**TASK ITEM:** Beginning at the line containing "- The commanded" in the material below and ending at the line containing "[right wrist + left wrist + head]", return each line exactly and add nothing.

____ INPUT

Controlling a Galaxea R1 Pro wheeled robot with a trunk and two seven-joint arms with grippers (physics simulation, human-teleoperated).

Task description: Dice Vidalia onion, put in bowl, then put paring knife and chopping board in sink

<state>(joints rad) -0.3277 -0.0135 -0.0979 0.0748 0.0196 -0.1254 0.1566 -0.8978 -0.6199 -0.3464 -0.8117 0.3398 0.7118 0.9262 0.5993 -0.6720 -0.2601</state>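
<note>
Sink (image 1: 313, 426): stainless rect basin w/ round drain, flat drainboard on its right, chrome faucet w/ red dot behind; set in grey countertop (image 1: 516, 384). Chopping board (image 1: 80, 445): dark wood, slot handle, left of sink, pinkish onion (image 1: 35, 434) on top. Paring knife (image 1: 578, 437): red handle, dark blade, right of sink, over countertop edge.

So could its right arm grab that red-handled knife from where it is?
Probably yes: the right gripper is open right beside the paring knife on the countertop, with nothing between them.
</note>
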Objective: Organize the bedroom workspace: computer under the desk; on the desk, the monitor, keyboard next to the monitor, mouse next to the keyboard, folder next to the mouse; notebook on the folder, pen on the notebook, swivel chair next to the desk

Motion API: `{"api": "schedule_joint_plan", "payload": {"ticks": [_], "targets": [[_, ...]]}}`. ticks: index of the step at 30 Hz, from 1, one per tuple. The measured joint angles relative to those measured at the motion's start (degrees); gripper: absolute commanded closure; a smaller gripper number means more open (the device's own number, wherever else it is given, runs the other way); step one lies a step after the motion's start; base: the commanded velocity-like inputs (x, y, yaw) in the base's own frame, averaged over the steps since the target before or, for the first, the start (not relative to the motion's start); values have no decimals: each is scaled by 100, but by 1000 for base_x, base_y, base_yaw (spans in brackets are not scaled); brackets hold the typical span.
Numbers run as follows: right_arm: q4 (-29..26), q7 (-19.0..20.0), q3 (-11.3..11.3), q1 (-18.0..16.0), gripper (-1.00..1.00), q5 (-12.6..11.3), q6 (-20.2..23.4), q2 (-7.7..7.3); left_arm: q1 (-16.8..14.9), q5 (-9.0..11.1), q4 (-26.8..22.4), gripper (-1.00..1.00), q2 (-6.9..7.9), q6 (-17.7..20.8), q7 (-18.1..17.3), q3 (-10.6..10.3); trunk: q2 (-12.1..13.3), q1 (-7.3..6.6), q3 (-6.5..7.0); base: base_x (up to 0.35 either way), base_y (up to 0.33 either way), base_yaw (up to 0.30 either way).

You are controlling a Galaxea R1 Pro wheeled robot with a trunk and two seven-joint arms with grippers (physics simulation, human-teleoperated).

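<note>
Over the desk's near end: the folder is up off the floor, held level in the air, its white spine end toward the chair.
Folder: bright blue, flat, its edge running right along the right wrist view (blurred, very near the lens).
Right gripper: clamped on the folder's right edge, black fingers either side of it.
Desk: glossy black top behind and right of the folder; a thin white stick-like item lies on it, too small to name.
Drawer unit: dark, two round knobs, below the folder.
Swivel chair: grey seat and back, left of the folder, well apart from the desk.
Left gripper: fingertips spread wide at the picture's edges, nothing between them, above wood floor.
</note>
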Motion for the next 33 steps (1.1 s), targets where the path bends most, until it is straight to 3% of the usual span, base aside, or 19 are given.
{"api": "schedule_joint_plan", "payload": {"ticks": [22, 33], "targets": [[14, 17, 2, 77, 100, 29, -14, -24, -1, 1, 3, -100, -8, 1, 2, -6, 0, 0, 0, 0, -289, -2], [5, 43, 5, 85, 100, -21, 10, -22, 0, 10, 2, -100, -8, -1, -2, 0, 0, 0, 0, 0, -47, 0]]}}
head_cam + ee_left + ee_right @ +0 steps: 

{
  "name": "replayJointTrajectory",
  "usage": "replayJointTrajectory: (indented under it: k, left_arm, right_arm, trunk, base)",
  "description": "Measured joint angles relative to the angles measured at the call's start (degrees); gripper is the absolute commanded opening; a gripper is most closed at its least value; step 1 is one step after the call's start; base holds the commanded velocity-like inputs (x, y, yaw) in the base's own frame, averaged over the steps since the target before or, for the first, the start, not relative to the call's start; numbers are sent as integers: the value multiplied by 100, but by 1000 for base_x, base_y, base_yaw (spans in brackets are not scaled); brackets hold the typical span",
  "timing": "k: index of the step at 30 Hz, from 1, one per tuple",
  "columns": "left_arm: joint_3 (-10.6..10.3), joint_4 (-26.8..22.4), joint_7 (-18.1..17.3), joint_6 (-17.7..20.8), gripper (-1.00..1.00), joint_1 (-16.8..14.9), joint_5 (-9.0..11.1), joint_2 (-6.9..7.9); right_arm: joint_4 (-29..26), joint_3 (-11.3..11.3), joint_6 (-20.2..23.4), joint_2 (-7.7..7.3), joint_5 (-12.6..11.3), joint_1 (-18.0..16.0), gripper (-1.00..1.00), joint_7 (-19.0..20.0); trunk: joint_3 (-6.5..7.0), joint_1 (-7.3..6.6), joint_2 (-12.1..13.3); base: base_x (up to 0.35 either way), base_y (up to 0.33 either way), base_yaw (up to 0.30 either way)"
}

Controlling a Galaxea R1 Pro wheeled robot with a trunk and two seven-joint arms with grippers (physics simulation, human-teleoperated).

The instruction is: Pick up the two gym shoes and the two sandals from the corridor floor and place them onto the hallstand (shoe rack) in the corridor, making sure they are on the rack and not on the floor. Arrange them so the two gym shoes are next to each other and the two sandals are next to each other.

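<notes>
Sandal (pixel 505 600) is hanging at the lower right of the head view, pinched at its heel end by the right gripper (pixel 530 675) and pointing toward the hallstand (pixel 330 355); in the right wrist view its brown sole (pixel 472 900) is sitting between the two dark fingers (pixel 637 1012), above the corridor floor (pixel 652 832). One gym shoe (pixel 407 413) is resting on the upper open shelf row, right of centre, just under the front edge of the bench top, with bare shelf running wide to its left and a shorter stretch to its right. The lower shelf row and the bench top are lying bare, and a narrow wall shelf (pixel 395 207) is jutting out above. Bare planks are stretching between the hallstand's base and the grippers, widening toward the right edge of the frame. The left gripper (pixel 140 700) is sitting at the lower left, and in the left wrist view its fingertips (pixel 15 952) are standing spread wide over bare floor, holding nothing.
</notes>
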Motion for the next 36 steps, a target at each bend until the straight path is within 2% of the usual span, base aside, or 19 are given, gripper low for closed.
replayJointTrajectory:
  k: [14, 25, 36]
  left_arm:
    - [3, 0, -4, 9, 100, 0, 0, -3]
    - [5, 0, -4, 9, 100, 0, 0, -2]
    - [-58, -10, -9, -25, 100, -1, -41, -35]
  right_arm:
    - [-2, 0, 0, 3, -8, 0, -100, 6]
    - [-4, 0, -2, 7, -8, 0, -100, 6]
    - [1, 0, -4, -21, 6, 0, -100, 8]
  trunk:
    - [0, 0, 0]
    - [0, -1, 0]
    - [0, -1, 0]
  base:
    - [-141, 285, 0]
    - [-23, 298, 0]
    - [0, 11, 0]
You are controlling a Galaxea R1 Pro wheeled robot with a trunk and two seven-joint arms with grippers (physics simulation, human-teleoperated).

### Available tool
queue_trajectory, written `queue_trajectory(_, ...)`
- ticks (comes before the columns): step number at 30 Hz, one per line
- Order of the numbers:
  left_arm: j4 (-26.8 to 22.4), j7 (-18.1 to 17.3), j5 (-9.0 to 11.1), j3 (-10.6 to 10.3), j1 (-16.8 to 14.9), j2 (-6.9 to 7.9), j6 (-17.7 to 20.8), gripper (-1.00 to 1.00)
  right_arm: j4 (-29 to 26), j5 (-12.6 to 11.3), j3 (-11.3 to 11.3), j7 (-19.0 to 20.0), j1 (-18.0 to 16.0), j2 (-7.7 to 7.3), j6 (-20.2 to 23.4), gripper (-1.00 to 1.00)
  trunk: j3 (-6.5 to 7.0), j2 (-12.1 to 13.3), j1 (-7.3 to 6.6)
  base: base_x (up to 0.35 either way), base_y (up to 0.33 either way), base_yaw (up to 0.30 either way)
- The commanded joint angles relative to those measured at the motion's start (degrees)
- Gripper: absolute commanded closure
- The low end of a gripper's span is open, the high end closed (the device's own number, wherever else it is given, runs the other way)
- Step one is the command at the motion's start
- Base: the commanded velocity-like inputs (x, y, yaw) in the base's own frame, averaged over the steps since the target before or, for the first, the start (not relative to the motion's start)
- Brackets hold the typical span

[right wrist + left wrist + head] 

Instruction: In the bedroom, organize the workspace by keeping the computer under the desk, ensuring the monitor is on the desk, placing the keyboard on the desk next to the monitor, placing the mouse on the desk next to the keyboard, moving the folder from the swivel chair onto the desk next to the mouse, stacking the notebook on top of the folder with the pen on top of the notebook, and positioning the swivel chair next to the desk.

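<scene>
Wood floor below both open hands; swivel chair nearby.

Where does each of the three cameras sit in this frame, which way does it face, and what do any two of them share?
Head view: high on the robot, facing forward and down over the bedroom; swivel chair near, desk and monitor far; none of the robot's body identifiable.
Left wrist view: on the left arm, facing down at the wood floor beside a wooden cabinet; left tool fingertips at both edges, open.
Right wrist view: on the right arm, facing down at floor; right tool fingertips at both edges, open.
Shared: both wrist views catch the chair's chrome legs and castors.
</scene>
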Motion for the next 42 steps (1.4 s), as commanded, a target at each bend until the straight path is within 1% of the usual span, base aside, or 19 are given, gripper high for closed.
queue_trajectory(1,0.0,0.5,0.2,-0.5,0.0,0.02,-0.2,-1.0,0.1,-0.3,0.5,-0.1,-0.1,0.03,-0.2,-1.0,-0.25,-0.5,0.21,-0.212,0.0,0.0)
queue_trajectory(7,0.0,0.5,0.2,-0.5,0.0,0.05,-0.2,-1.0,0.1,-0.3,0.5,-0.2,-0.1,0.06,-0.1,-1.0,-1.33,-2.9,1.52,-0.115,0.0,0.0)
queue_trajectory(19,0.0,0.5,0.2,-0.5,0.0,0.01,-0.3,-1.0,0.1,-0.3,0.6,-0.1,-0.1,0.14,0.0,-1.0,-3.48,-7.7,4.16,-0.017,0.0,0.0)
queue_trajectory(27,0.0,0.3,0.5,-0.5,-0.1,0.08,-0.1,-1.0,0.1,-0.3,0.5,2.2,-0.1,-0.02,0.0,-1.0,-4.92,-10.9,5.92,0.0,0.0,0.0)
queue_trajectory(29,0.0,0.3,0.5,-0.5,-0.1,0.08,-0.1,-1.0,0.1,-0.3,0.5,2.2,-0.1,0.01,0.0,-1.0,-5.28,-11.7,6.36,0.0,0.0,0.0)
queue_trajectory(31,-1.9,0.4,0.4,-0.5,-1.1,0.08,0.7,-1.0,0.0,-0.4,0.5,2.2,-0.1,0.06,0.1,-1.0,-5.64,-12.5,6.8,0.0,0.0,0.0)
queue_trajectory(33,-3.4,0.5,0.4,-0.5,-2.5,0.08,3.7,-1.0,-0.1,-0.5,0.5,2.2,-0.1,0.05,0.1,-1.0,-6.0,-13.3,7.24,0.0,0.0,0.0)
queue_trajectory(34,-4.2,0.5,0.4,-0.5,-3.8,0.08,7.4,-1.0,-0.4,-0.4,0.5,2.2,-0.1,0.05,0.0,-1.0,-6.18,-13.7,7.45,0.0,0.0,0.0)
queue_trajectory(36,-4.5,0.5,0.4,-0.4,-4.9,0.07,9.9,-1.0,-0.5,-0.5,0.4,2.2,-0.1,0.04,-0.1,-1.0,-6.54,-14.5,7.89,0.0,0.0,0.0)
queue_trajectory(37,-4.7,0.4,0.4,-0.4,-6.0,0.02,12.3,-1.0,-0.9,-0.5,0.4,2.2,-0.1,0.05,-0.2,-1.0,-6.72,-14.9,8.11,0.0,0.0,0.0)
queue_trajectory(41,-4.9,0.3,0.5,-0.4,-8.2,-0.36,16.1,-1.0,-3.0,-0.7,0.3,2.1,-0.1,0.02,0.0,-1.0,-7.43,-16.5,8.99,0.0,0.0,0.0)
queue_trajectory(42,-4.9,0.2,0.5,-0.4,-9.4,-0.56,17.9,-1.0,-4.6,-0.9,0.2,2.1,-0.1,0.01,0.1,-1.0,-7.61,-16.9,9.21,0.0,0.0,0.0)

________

**EXERCISE SOLUTION:**
- The commanded joint angles relative to those measured at the motion's start (degrees)
- Gripper: absolute commanded closure
- The low end of a gripper's span is open, the high end closed (the device's own number, wherever else it is given, runs the other way)
- Step one is the command at the motion's start
- Base: the commanded velocity-like inputs (x, y, yaw) in the base's own frame, averaged over the steps since the target before or, for the first, the start (not relative to the motion's start)
- Brackets hold the typical span

[right wrist + left wrist + head] 

The response is now complete.